* _Collected material_:
╔══

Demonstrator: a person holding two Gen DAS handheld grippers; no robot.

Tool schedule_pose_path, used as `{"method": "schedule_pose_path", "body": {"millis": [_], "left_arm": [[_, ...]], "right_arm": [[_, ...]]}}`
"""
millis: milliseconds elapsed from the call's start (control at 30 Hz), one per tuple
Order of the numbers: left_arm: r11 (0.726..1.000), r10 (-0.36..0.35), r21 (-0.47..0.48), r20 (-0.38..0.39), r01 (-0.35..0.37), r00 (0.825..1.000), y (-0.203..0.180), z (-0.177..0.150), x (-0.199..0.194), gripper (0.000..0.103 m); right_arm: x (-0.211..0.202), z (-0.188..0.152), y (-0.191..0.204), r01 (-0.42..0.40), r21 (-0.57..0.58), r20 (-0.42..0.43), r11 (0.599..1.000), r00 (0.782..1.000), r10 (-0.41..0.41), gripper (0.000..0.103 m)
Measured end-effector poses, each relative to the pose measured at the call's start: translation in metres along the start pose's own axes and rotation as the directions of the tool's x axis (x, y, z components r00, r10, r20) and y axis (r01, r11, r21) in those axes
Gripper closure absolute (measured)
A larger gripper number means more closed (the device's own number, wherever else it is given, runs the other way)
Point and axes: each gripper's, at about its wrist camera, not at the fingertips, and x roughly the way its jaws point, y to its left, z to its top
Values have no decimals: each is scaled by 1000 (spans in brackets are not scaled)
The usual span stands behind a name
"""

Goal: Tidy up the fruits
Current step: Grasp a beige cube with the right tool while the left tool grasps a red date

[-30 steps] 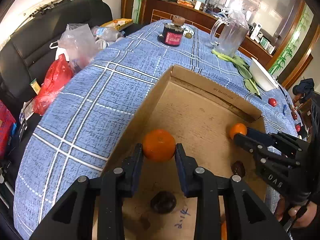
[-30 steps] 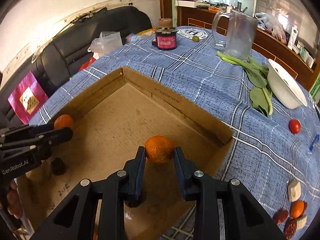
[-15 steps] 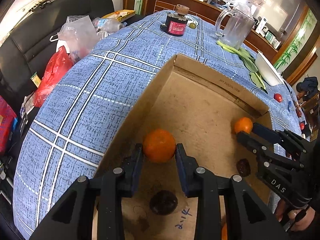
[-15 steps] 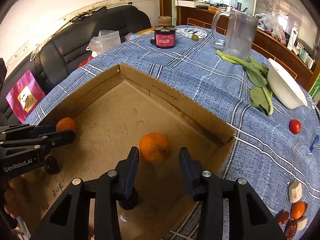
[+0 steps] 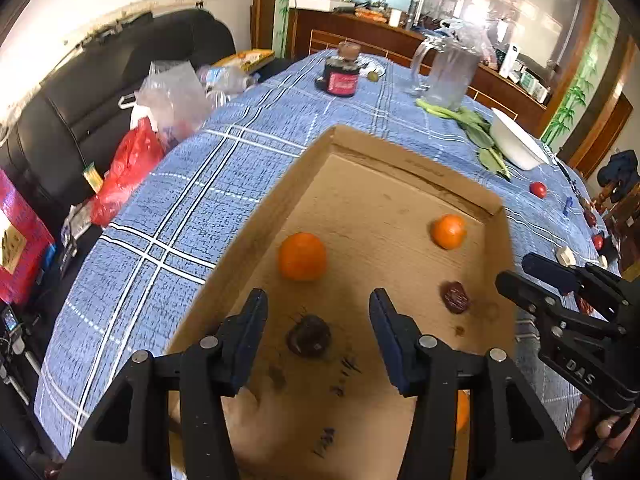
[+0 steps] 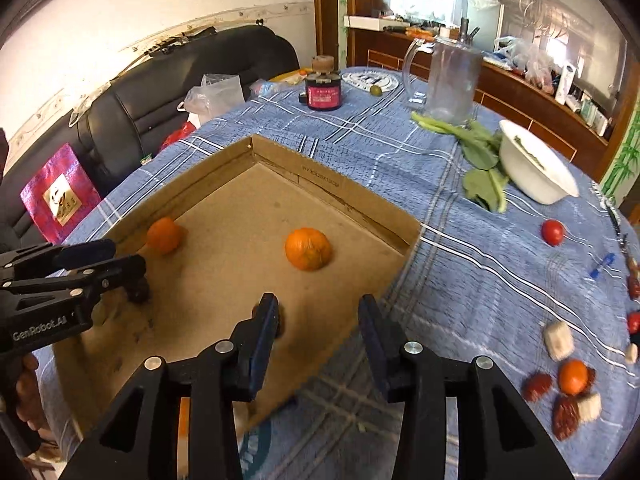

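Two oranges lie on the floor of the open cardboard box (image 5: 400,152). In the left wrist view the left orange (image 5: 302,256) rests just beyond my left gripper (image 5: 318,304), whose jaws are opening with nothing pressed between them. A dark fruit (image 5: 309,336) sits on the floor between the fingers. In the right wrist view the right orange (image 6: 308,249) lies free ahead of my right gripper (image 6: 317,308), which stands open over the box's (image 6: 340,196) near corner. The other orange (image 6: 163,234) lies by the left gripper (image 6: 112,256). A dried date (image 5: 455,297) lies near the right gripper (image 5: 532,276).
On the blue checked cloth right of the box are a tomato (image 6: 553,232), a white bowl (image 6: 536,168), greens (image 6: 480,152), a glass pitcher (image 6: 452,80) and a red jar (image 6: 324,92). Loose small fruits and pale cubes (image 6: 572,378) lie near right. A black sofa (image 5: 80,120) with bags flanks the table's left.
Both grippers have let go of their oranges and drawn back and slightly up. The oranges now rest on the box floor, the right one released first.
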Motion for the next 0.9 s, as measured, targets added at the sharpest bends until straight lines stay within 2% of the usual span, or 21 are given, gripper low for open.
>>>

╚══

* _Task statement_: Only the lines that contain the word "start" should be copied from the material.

* _Result for this task_:
millis: milliseconds elapsed from the call's start (control at 30 Hz), one per tuple
Measured end-effector poses, each relative to the pose measured at the call's start: translation in metres along the start pose's own axes and rotation as the directions of the tool's x axis (x, y, z components r00, r10, r20) and y axis (r01, r11, r21) in those axes

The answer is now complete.